I believe that people will always find beauty in their world.  It may be in art or the love we feel for each other, but the greatest source of beauty in my world has always been the diversity of living things.  I never doubted that biodiversity would always be there for me to enjoy.  It finally dawned on me that things weren’t right a number of years ago, when I noticed that both the species richness and abundance of insects in the stream where I had taken my Ecology class for years was beginning to decline.  I’d never worried about depleting my world (or that stream) of “bugs” but suddenly it occurred to me that my students and I were becoming part of the problem instead of learning how to be part of the solution.  We were collecting and counting aquatic insects from a part of a healthy stream where the numbers of species and the number of specimens within each species were beginning to diminish.  The water was also becoming ever so slightly warmer year after year.  So, I started returning healthy specimens to the stream after we had identified and counted them.  However, we were only there one day per year, and the insects had to deal with changes in their environment for the other 364 days.  Their numbers continued to dwindle, so I quit taking my students there and converted my class exercise to using data from prior years.  

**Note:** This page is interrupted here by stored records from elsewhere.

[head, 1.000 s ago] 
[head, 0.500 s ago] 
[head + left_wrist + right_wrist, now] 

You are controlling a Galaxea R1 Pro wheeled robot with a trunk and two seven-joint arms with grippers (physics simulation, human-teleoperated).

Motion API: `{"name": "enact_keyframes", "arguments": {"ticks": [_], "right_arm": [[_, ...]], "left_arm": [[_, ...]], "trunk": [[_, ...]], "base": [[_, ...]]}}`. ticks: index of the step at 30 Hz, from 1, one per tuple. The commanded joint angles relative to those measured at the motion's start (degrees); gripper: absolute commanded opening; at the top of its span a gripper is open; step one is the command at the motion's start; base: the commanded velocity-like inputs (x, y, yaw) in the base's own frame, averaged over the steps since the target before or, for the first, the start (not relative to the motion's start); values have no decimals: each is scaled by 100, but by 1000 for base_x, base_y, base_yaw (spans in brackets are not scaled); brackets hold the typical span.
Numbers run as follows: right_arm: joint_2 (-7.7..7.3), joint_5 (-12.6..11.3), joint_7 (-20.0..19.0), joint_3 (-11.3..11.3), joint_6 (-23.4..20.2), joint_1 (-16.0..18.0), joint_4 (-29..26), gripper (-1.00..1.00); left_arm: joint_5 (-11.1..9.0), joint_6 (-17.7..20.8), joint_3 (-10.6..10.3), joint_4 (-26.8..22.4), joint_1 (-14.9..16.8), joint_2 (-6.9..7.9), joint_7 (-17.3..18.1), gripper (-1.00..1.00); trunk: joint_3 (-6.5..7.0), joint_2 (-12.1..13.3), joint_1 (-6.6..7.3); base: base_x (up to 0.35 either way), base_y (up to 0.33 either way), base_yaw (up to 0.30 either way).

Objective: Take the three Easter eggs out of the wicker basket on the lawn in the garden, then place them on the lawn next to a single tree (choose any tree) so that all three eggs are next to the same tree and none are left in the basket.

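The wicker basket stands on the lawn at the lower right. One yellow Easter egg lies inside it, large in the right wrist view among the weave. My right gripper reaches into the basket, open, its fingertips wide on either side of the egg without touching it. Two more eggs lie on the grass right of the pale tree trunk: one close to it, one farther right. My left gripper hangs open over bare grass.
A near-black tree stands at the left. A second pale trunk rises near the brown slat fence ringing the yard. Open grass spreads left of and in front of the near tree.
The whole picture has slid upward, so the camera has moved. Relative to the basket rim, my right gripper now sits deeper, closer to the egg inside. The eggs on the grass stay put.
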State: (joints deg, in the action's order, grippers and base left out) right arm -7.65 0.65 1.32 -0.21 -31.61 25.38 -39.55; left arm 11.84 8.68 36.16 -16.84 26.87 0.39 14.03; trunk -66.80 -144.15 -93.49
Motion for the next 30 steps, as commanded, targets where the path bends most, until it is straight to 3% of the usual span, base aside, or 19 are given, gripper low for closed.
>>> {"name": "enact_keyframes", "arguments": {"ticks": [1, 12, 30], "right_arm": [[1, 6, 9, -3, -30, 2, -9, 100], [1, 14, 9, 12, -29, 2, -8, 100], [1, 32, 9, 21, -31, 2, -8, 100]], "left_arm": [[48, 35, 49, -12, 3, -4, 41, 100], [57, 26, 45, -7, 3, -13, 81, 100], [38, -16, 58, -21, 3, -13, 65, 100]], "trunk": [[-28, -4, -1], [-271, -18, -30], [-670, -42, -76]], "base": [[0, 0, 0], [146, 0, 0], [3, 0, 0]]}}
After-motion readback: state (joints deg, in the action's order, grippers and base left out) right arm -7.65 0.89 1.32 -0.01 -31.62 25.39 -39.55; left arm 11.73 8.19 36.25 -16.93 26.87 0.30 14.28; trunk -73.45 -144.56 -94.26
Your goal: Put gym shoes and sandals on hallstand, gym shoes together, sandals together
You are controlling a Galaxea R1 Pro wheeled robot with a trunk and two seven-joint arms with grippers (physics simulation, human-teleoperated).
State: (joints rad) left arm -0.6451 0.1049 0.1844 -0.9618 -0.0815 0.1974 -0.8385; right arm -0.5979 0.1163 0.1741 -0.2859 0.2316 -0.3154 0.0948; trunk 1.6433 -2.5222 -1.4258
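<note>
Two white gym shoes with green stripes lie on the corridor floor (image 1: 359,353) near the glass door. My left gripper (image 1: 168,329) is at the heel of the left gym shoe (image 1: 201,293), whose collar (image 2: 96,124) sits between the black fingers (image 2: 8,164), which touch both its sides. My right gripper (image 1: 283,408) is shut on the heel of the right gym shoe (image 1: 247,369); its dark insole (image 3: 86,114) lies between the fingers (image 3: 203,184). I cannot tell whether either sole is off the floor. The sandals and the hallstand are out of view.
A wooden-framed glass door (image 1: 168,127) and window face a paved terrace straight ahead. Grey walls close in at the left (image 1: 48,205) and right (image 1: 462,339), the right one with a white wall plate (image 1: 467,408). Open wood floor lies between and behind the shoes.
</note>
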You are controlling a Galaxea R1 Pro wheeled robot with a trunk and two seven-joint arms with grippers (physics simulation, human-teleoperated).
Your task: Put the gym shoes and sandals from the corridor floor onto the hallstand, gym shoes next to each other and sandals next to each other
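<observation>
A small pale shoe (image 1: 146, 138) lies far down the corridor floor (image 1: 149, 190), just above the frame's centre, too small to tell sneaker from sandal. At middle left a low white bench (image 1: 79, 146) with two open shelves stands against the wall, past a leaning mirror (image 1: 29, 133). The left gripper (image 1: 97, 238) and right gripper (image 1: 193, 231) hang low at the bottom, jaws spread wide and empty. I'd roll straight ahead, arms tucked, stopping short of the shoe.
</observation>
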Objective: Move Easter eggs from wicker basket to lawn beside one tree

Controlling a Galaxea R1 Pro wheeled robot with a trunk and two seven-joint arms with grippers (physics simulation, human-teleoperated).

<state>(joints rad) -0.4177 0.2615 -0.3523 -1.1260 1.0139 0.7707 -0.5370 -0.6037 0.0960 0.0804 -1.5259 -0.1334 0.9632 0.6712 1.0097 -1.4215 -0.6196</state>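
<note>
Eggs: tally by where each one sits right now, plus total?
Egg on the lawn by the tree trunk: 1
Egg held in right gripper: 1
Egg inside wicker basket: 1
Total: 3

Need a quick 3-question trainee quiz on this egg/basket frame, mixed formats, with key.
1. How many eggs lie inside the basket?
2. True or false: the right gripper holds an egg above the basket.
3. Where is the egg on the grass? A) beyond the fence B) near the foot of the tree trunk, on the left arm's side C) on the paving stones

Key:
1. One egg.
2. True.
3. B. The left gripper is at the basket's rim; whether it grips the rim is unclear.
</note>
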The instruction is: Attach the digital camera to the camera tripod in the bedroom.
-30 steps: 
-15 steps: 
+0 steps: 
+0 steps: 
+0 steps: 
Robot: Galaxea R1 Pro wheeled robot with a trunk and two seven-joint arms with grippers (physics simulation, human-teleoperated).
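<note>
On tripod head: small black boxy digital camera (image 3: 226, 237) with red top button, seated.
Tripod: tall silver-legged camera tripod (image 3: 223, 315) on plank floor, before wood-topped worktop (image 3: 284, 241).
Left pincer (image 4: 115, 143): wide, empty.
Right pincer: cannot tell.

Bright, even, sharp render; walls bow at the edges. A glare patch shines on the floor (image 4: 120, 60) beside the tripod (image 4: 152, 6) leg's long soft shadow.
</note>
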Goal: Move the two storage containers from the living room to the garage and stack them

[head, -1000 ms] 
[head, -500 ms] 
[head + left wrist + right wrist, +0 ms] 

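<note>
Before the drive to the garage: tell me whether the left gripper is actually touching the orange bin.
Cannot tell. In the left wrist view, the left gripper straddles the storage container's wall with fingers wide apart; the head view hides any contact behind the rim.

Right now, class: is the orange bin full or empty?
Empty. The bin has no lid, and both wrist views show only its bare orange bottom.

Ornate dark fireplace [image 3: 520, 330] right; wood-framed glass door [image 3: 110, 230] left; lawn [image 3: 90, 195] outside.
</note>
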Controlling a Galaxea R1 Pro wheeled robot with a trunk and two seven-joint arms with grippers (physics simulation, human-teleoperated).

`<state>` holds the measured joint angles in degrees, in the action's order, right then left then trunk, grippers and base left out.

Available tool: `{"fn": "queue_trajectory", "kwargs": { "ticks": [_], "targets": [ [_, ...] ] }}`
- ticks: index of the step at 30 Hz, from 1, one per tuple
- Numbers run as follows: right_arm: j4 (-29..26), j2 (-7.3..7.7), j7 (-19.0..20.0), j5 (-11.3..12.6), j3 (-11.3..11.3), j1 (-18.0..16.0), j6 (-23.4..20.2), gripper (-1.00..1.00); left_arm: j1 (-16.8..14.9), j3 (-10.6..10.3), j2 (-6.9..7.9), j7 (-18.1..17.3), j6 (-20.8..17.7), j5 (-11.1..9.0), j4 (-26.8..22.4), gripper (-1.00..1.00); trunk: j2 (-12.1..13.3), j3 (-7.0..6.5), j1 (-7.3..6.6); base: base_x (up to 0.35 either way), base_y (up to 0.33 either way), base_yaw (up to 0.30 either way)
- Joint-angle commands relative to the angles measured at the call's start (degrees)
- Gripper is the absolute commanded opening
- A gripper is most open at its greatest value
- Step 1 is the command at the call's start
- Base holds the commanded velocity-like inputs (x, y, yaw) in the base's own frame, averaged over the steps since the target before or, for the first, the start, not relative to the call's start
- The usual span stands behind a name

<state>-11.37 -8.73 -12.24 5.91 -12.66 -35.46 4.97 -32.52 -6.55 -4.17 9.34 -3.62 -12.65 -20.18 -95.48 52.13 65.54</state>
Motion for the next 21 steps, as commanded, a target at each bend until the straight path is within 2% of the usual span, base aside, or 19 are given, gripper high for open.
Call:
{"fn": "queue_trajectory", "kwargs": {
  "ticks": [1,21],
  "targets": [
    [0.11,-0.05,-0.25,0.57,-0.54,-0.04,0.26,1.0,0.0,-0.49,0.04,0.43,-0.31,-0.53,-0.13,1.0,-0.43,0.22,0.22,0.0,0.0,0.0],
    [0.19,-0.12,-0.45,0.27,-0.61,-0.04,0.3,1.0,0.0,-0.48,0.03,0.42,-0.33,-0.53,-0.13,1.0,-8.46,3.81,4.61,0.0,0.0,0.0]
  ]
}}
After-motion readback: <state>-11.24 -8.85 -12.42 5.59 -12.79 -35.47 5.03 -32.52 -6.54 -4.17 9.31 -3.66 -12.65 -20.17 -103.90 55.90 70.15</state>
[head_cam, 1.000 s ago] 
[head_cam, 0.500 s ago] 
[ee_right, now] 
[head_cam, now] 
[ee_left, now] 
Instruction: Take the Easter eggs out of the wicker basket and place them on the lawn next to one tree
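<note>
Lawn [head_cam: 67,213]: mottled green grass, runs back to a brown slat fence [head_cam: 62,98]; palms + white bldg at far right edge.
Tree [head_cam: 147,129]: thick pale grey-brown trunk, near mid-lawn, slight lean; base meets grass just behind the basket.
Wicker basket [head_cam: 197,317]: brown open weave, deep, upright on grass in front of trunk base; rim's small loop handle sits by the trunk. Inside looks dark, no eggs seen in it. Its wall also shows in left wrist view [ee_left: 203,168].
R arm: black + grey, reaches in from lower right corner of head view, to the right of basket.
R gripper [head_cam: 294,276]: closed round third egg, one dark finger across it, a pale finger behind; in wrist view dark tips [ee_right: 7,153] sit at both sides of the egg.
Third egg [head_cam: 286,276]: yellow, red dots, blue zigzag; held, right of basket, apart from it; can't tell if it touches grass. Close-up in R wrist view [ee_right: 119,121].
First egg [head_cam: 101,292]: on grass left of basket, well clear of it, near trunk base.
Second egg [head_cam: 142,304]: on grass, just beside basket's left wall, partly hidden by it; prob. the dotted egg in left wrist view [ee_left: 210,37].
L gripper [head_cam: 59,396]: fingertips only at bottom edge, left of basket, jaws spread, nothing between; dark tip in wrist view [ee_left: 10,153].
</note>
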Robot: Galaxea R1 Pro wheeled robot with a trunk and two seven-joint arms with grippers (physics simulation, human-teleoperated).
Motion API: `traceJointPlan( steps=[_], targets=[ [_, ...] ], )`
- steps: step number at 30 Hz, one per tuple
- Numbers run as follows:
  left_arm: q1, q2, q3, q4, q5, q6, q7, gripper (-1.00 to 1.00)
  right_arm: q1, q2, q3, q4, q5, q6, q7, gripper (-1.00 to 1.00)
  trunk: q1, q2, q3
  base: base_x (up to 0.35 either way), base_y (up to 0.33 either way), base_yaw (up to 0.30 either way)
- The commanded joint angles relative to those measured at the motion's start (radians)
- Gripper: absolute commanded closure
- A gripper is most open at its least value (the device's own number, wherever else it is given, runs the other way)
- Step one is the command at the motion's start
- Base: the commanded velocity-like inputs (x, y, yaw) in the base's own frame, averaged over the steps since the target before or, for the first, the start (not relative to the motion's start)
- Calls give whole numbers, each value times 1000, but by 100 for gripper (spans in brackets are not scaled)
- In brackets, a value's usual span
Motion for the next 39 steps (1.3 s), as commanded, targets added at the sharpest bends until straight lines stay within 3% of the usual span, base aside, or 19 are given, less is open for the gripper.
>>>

The major problem with that approach was that the students didn’t get to see the live creatures that had brought so much joy to me ever since I was a little boy.  (My favorite pastime when I was about 10 was turning over rock in the stream that ran near my home and watching the bugs there.  It still is.)  I also began hearing alarming reports of declines of other animals and plants, and of the disintegration of the intricately evolved biological networks that support all of us in so many ways, not just providing the beauty of life around us.  


So, I’ll continue to do what I can to support my tough, perky little wrens.  I might not be able to truly do much to directly assist them, but I can at least stop doing things that harm them.  For the month of June, the old polo helmet is theirs to use, and my wife and I will minimize our use of the deck.  Our gardens are already free of pesticides, so they’re feast for caterpillars (and, in turn, will feed the baby wrens).  There are plenty of small actions we can pursue to make life easier for wrens and others.


Since the ‘60s, one of my mantras has been, “If you’re not part of the solution, you’re part of the problem.”  These simple gestures are little enough for us to do, considering that the living world has provided such delight.  If I can’t hear Meadowlarks anymore, perhaps at least the wrens’ songs will help to swell the morning chorus and prolong it for a few more decades.